I see my students as co-researchers rather than passive learners. When we discuss projects, the ideas often start vague and gradually take shape through conversation. I want students to realise I don’t have all the answers; I am working alongside them to explore interesting questions.

 

Good mentorship, I believe, means giving neither too much nor too little guidance. Each student needs a different balance. Ideally, they should become the expert on their own project—knowing far more than I do. My role is to challenge them with questions and guide them to dig deeper when they don’t yet have answers.

 

 
【Tomoaki Matsuura Profile】

 
Tomoaki Matsuura received his PhD from the University of Osaka in 1999 and went on to a postdoctoral fellowship with Professor Andreas Plückthun at the University of Zurich, where he deepened his expertise in protein engineering.

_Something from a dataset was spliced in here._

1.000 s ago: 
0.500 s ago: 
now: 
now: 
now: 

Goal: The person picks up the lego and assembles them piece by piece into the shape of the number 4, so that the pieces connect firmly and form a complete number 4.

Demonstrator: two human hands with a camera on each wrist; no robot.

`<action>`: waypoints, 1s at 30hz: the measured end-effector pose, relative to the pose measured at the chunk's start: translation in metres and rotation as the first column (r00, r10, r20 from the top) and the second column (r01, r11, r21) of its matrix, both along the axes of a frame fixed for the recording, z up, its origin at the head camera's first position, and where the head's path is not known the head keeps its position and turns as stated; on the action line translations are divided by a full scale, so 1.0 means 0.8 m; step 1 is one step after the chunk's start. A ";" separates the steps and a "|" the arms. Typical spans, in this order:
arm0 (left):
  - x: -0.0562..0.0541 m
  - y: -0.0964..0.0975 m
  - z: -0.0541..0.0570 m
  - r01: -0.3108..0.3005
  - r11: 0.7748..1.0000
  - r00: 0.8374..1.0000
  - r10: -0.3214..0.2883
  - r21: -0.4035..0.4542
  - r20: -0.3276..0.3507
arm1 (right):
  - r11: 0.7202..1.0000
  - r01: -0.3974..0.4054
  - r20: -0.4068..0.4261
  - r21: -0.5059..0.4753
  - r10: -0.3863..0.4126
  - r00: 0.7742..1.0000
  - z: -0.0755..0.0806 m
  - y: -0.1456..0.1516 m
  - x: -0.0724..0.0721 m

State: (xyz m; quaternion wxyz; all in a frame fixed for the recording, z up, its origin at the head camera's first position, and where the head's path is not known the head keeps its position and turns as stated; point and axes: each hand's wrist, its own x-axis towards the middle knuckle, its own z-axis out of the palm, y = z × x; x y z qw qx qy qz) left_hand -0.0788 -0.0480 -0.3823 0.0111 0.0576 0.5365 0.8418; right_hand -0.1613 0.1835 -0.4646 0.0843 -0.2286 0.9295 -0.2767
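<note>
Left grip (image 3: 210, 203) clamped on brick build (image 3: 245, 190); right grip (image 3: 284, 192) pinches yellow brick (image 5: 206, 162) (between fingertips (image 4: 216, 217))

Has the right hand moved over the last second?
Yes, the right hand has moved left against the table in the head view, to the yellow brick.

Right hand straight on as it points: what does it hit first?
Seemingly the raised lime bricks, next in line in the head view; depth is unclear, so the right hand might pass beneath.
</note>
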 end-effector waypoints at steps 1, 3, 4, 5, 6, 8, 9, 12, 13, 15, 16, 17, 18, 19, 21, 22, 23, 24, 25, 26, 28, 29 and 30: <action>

He later returned to the University of Osaka, where he served as Assistant and then Associate Professor, before joining the Earth-Life Science Institute (ELSI) in 2020 as a professor.

 

At ELSI, Professor Matsuura leads a research group dedicated to constructing artificial cells and molecular systems from the ground up. His team explores how cooperation among molecules—something we take for granted in living cells—can be designed, controlled, and eventually emerge in synthetic systems. By bridging origins-of-life research with bioengineering, his work seeks to answer profound scientific questions while also pointing toward innovative future technologies.